Daniel: Gotcha. So, so what I’m hearing is, you know, you’re giving a framework here that not only is a great jumping off point, but it’s very well known, well published and accepted, so no one’s ever gonna get fired for saying, “Hey, I use the NIST security framework,” right?

Jeff: That’s exactly right. You know, you can’t go wrong. In fact, a lot of the other regulations out there are really just pointers to NIST where this is really the thing that you have to do. For example, the DFARS regulation applies to military contractors and subcontractors. In other words, anybody who’s performing any service or providing any goods to the Department of Defense, they’ve got to follow NIST’s standards. And so the DFARS regulation is really just a pointer to NIST itself. And as Dan, you and I were talking about before the podcast, the HIPAA Security Rule, for example, says you guys have to do a risk assessment. If you’re a hospital, if you’re touching healthcare data, do a risk assessment. What they don’t say is how. So the how is go follow NIST’s standards. So NIST has become that that thing that all other regulations are looking at, and all other…anybody who needs to do security really should be looking NIST as the first step.

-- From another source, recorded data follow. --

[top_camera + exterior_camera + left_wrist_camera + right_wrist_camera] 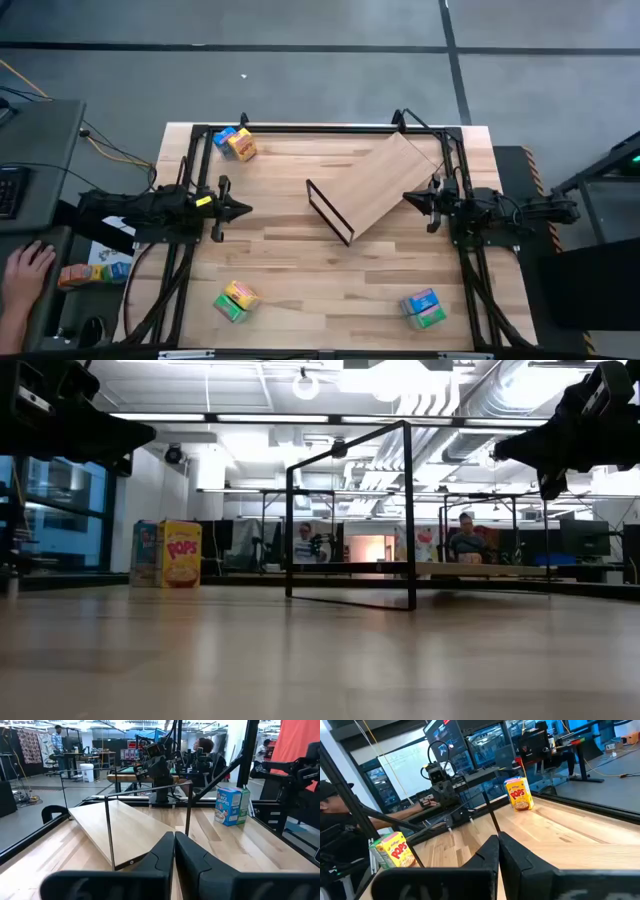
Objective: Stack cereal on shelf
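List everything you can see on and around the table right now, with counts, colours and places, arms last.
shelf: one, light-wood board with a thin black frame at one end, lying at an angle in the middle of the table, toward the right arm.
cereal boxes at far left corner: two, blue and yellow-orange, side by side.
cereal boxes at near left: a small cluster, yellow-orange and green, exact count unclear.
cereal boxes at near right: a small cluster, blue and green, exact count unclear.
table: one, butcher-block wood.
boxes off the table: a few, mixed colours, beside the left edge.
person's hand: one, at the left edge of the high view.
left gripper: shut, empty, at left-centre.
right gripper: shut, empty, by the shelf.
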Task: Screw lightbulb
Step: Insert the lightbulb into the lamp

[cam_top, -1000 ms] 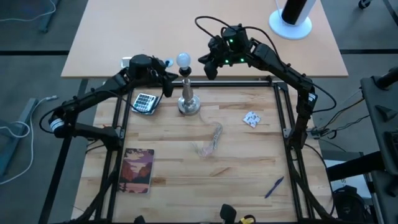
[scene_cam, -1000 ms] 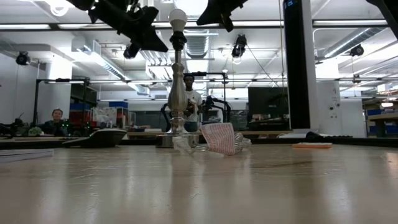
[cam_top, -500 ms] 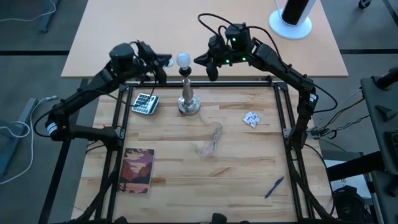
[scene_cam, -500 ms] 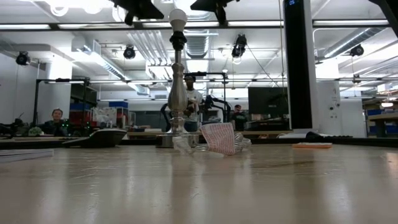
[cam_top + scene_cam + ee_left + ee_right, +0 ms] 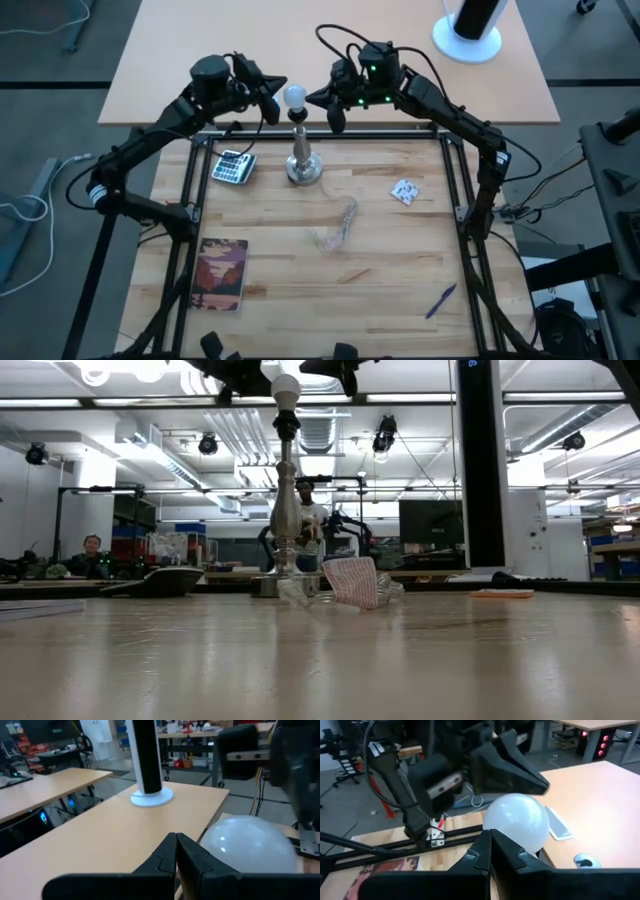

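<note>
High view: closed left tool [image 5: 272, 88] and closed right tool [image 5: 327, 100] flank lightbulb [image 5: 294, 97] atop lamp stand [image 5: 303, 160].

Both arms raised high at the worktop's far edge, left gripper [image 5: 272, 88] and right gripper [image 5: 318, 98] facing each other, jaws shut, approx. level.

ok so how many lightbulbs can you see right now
1. The lightbulb sits on top of the lamp stand at the table's far edge, between the two arms. None others show.
</note>
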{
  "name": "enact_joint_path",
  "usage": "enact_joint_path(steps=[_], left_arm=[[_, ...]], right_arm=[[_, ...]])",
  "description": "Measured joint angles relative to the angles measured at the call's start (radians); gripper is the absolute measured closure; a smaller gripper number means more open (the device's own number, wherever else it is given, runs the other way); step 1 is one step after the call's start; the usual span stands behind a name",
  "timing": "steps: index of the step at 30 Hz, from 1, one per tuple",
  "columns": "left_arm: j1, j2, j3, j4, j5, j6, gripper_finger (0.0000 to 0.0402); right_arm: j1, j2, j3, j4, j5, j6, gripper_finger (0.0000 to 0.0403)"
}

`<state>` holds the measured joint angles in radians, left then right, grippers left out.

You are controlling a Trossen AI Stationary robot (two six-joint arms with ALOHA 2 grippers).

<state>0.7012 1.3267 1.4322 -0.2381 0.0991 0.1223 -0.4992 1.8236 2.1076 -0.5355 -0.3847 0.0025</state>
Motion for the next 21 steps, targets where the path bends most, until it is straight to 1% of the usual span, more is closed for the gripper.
enact_joint_path(steps=[6,9,13,15,18,20,21], left_arm=[[0.0,0.025,0.014,-0.019,0.024,-0.003,0.0401],[-0.001,0.025,0.013,-0.02,0.045,-0.017,0.0401],[-0.001,0.013,0.013,-0.025,0.044,-0.026,0.0401],[0.004,-0.007,0.018,-0.06,0.041,-0.029,0.0401],[0.004,-0.049,0.046,-0.171,0.008,-0.037,0.0401],[0.002,-0.079,0.057,-0.259,-0.009,-0.065,0.0401],[0.001,-0.092,0.058,-0.292,-0.01,-0.086,0.0401]], right_arm=[[-0.001,0.0,-0.028,0.002,0.003,-0.003,0.0403],[0.0,0.0,-0.046,0.011,0.004,0.001,0.0403],[0.0,0.0,-0.043,-0.003,0.003,0.004,0.0403],[-0.001,-0.002,-0.022,-0.093,0.003,-0.002,0.0403],[-0.007,-0.003,0.011,-0.258,0.013,-0.024,0.0403],[-0.008,-0.004,0.011,-0.311,0.017,-0.053,0.0403],[-0.008,-0.003,0.006,-0.31,0.018,-0.071,0.0403]])
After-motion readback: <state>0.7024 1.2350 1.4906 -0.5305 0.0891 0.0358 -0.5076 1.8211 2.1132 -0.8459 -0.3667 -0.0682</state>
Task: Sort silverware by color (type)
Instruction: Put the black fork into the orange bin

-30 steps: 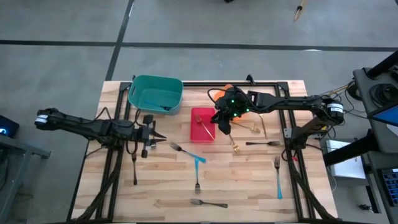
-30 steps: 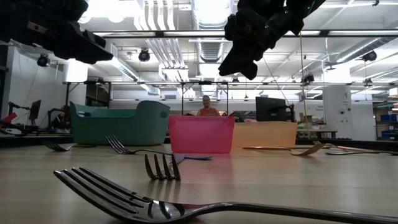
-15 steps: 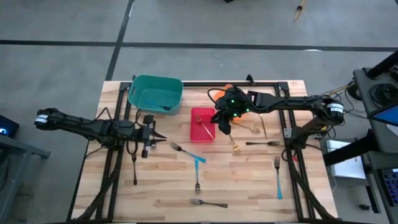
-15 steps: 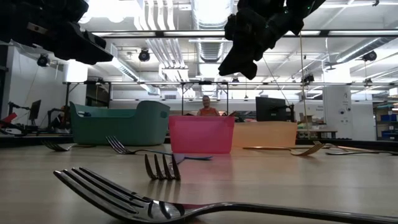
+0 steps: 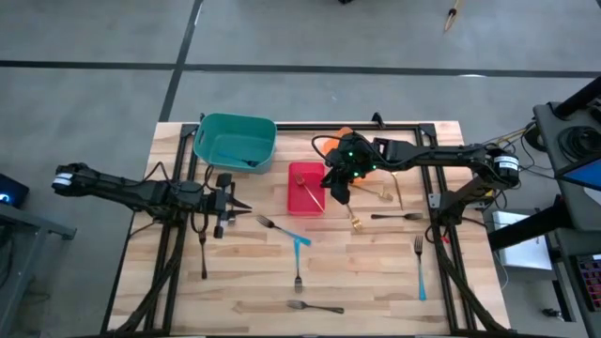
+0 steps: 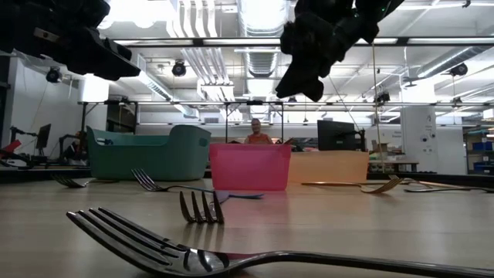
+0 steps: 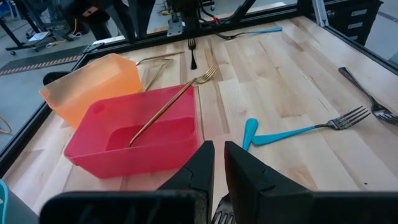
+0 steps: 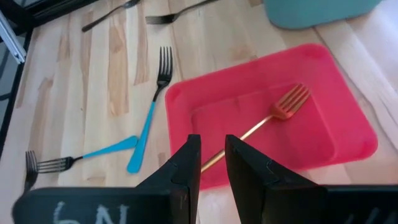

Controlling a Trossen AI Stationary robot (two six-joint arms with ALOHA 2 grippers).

And it came about because more and more in this day of cyber intrusions, back when President Obama was our president, they saw this as, “Look, we have to protect ourselves, our critical infrastructure and improve the cybersecurity.” If you think about the Internet of Things, right? We’ve all heard that buzzword, what does that mean? That means, you know, our nuclear plants, they’re connected to a network. Water facilities, they’re connected to a network. Think about traffic control devices that are connected to a network. And, you know, if I’m a foreign entity or an enemy trying to get at our country, they’re looking at getting into the critical infrastructure. So really, this came about to protect the critical infrastructure and then matured it into a framework that’s really applicable across the board, regardless of [inaudible 00:04:57].

Daniel: Gotcha. In terms of the goals of NIST, obviously, you know, the founders or the people that, you know, were the genesis of the cybersecurity framework that is NIST, what were the goals of the Cybersecurity Framework?

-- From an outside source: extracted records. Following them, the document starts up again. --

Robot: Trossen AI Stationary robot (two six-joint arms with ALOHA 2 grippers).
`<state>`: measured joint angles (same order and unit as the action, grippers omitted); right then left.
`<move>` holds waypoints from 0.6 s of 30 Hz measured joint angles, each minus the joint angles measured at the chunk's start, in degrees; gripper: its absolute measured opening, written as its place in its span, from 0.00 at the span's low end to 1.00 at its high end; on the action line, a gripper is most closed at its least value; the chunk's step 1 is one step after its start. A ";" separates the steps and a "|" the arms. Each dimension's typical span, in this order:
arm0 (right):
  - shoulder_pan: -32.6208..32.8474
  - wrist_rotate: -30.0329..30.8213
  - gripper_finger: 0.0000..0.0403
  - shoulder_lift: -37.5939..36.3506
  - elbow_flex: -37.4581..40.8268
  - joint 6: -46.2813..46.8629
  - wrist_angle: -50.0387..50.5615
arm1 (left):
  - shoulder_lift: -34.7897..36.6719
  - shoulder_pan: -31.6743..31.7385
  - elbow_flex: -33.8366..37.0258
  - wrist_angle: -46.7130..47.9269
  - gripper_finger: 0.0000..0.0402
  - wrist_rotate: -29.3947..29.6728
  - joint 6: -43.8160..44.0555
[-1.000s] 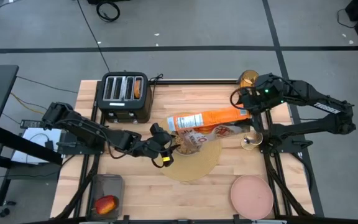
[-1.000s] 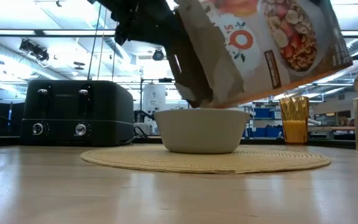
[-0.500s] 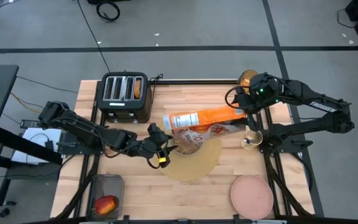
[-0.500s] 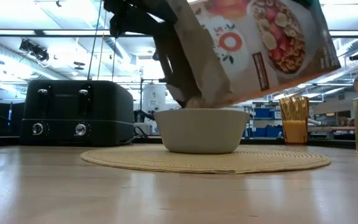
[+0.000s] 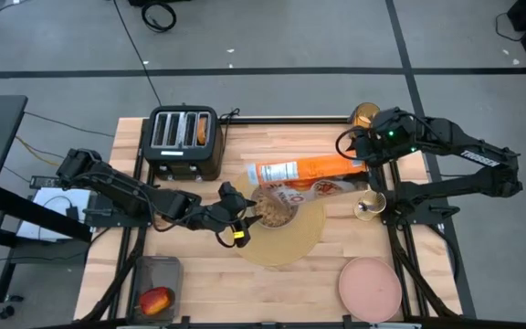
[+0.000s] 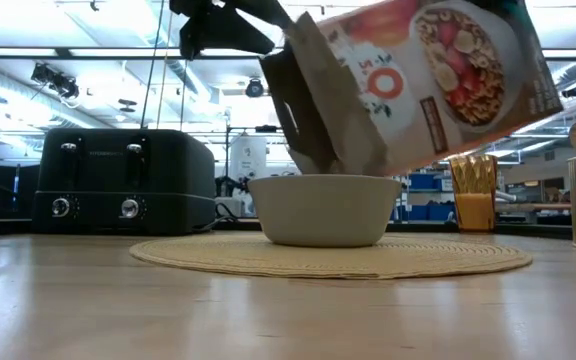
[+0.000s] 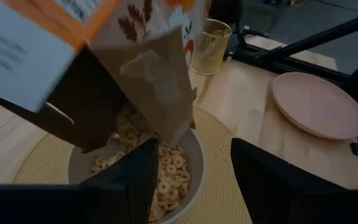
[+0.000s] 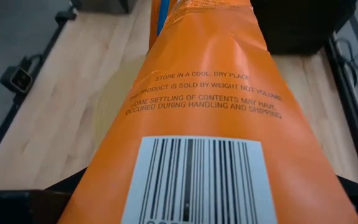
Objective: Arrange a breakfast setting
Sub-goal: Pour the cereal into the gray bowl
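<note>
Right gripper (image 5: 365, 157) pinching orange cardboard cereal box (image 5: 313, 171) at base, tipped over grey bowl (image 6: 324, 209); light, crushable; left gripper (image 5: 245, 217) spread beside bowl

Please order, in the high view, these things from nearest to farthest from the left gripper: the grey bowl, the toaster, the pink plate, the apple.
Measured from the left gripper:
1. Grey bowl: just beside it, on the placemat, toward the table's middle.
2. Toaster: at the table's far left corner.
3. Apple: in the container at the near left corner.
4. Pink plate: near right corner, farthest.

Toaster and apple are not far apart in rank.
</note>
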<state>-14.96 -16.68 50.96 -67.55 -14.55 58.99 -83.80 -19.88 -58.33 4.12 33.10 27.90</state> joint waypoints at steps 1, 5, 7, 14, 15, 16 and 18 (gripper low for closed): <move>0.00 0.20 0.73 0.00 0.00 0.02 0.50 | -0.04 -0.01 0.00 0.01 0.51 -0.04 -0.01; 0.00 0.56 0.73 -0.46 0.00 0.70 -0.28 | -0.05 -0.01 0.00 -0.20 0.51 -0.06 0.00; 0.00 0.68 0.73 -1.12 0.00 0.92 -0.94 | -0.05 0.00 0.00 -0.60 0.51 -0.05 0.00; 0.00 1.47 0.73 -1.50 0.18 1.55 -1.49 | -0.05 0.21 0.00 -0.59 0.51 -0.04 -0.04; 0.00 1.58 0.73 -1.12 0.43 1.55 -1.49 | -0.05 0.22 0.00 -0.59 0.51 -0.04 -0.06; 0.00 1.58 0.73 -0.60 0.69 1.55 -1.50 | -0.05 0.22 0.00 -0.59 0.51 -0.04 -0.07; 0.00 1.32 0.73 0.21 0.92 1.52 -1.36 | -0.05 0.21 0.00 -0.58 0.51 -0.04 -0.07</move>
<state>-14.96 -15.37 51.17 -66.63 -13.02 57.63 -83.85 -19.67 -58.33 3.54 33.06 27.83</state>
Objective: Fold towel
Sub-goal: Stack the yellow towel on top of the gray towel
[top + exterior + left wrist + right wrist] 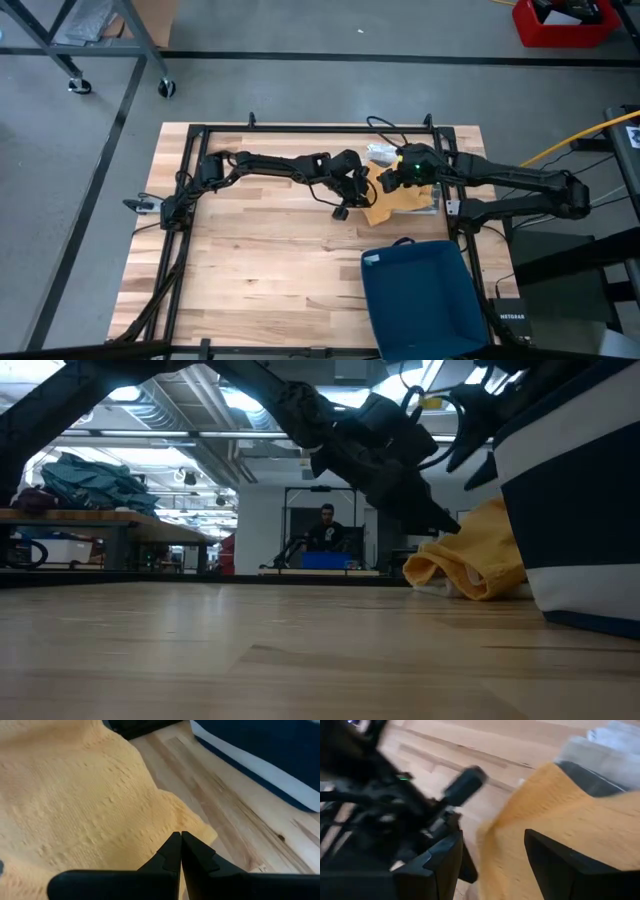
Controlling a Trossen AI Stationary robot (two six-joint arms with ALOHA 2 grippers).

Jeff: Yeah, so really three simple goals. Number one, to manage cyber risk. And so everything has to do with getting a baseline of your risk first, and once you know what your risk is managing it, and ultimately trying to shrink as much as possible. So that’s number one. Find and reduce risk. Number two is to provide a common language. So without a framework that everybody knows and follows. It’s like English, you know, if you’re speaking Spanish and I’m speaking English, we’re gonna be missing some things, right? We’re gonna be crossing wires. So the Cybersecurity Framework lays out a set of common language that we can all use and we know what it means and stay on the same page while we’re having these discussions around cybersecurity.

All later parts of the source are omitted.